Marcus v. Wilkins, 00-734 (2001)

CourtSuperior Court of Rhode Island
DecidedDecember 4, 2001
DocketC.A. NO. 00-734
StatusPublished

This text of Marcus v. Wilkins, 00-734 (2001) (Marcus v. Wilkins, 00-734 (2001)) is published on Counsel Stack Legal Research, covering Superior Court of Rhode Island primary law. Counsel Stack provides free access to over 12 million legal documents including statutes, case law, regulations, and constitutions.

Bluebook
Marcus v. Wilkins, 00-734 (2001), (R.I. Ct. App. 2001).

Opinion

DECISION
Before the Court is the appeal of Mark and Christine Marcus (Appellants) challenging the Town of East Greenwich Zoning Board of Review's (board) grant of a dimensional variance to Valleywood Associates, Inc. (Appellee). This Court has jurisdiction pursuant to R.I.G.L. 1956 § 45-24-69. For the reasons set forth, the Marcus' appeal is sustained, and the decision of the board is reversed.

FACTS
Appellee constructed a single-family home on Lot 449, Plat 15G on Canterbury Lane in East Greenwich, Rhode Island. The property is located in a "F-2" zone, which denotes "farming district . . . two acres." East Greenwich Zoning Ordinances, Art. III, § 1(g). Appellee constructed the home 1 inside the thirty-foot side-yard setback limitation for a F-2 zone, thereby encroaching upon the setback limitation by approximately 2.3 feet. As a result, 2.3 feet of the first floor garage and second floor master bedroom violate the thirty-foot setback limitation.

According to Appellee, the construction of the home inside the setback limitation was by way of accident. Appellee discovered the violation during an "as-built" inspection of the foundation.1 However, construction had proceeded to the point that the home had already been plastered or was "pretty close to being plastered." (Tr. at 8.) While the parties were unsure why the foundation was poured outside the envelope, Steven Shackleton, a contractor and the principal of Valleywood, speculated at the hearing that, "the excavator . . . knocked the stake over and then subsequently just planted it back.
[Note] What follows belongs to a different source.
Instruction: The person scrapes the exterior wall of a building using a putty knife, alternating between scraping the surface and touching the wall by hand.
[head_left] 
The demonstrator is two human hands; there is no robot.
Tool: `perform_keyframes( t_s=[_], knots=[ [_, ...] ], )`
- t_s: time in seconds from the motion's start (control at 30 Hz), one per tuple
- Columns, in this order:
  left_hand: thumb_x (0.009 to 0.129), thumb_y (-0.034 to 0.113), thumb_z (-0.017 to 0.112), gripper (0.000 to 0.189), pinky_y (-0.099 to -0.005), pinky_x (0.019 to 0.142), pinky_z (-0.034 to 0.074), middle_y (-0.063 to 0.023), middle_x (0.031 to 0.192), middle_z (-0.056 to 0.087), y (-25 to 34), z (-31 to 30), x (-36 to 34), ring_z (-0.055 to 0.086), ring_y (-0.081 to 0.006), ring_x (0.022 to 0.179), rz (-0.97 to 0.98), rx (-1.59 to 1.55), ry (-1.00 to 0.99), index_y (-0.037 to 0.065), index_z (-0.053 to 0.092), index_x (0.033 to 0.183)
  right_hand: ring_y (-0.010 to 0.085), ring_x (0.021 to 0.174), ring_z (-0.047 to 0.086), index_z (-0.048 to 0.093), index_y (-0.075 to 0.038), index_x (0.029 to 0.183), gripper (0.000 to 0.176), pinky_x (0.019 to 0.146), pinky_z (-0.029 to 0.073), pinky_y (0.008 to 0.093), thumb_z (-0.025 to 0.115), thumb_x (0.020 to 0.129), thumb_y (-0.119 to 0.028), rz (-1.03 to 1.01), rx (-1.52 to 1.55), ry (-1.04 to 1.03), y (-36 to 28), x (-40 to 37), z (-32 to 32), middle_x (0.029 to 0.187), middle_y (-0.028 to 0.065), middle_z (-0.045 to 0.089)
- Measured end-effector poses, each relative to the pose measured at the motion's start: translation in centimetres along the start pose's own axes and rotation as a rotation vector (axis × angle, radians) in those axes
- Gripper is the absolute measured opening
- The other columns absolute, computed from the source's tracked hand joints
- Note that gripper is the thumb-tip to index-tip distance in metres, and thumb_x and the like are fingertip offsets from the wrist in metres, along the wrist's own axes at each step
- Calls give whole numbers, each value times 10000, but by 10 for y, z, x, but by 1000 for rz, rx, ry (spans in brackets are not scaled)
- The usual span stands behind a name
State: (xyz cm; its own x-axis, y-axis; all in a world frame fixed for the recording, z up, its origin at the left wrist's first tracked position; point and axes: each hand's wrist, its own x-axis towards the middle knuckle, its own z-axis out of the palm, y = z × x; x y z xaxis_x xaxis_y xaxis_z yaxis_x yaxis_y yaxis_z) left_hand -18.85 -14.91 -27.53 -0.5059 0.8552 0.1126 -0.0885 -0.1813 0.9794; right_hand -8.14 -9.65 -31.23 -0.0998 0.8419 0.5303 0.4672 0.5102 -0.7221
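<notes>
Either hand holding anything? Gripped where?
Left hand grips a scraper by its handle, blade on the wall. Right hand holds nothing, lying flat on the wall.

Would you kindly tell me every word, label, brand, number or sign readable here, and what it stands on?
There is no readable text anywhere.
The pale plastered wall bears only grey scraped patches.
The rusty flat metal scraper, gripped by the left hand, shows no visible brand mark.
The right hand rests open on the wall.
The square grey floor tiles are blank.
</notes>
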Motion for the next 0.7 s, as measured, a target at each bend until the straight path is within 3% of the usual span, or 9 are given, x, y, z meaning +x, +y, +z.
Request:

That's what I think happened." (Tr. at 11.)

On August 28, 2000, Appellee petitioned the board requesting a dimensional variance2 from the thirty-foot side-yard setback limitation. Appellants appeared at the hearing and through counsel objected to Appellee's request. In a written decision issued on September 14, 2000, by unanimous vote, the board granted Appellee's request for a dimensional variance. The board attached several conditions to the granted variance: namely, Appellee was required to construct a retaining wall in order to protect Appellants' property and Appellee was required to "clean up any debris and/or other encroachments made onto neighboring property." (Board Decision at 2).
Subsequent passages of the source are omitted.